**Task objective:** Somewhere below is a line with "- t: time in" and, later, a line with "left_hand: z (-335"; repeat those two lines and all the lines between them, exactly as they are.

Information provided section start

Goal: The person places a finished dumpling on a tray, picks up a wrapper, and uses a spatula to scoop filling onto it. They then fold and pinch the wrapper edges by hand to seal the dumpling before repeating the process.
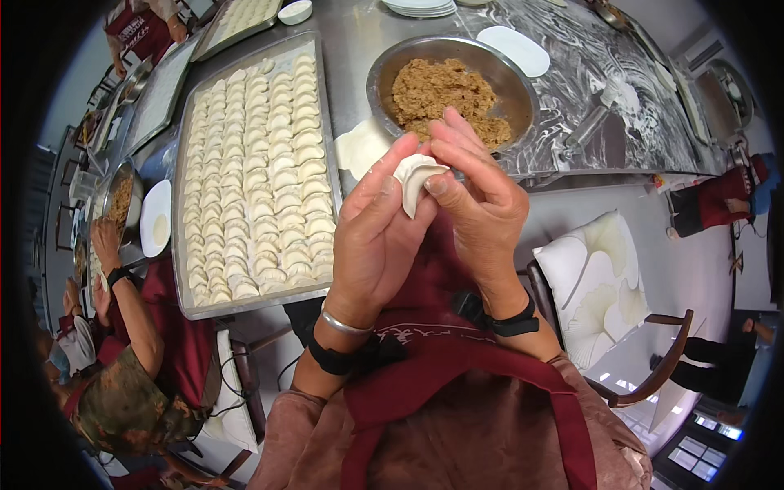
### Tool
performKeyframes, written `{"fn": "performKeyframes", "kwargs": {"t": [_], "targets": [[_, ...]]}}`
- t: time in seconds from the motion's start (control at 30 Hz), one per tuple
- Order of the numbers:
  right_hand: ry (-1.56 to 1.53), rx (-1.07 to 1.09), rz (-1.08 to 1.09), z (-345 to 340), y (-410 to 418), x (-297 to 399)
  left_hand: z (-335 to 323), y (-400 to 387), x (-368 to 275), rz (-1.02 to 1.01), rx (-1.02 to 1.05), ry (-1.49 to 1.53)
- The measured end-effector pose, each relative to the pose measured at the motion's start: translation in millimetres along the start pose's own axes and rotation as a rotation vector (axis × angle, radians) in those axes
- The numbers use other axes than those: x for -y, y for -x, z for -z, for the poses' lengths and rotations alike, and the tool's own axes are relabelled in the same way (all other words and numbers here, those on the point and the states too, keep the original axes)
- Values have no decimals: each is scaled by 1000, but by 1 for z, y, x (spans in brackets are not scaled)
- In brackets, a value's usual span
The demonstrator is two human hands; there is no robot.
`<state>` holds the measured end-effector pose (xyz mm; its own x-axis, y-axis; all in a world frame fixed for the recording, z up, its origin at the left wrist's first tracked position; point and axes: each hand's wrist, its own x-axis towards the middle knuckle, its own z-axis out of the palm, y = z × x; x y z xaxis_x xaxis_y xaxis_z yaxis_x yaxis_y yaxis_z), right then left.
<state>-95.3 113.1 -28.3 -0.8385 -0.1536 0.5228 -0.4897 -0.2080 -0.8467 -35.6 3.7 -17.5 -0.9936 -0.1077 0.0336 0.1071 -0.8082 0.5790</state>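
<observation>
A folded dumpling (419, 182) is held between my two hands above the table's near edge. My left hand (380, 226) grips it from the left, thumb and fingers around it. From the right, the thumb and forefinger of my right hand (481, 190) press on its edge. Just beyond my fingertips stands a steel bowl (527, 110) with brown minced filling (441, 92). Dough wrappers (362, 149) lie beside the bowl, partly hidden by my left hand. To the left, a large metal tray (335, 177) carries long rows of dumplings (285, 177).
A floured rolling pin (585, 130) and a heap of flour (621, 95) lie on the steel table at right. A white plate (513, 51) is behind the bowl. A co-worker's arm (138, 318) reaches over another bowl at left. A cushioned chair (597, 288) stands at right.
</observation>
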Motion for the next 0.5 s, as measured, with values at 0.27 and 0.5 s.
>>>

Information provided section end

**Result of the task:**
- t: time in seconds from the motion's start (control at 30 Hz), one per tuple
- Order of the numbers:
  right_hand: ry (-1.56 to 1.53), rx (-1.07 to 1.09), rz (-1.08 to 1.09), z (-345 to 340), y (-410 to 418), x (-297 to 399)
  left_hand: z (-335 to 323), y (-400 to 387), x (-368 to 275), rz (-1.02 to 1.01), rx (-1.02 to 1.05), ry (-1.49 to 1.53)

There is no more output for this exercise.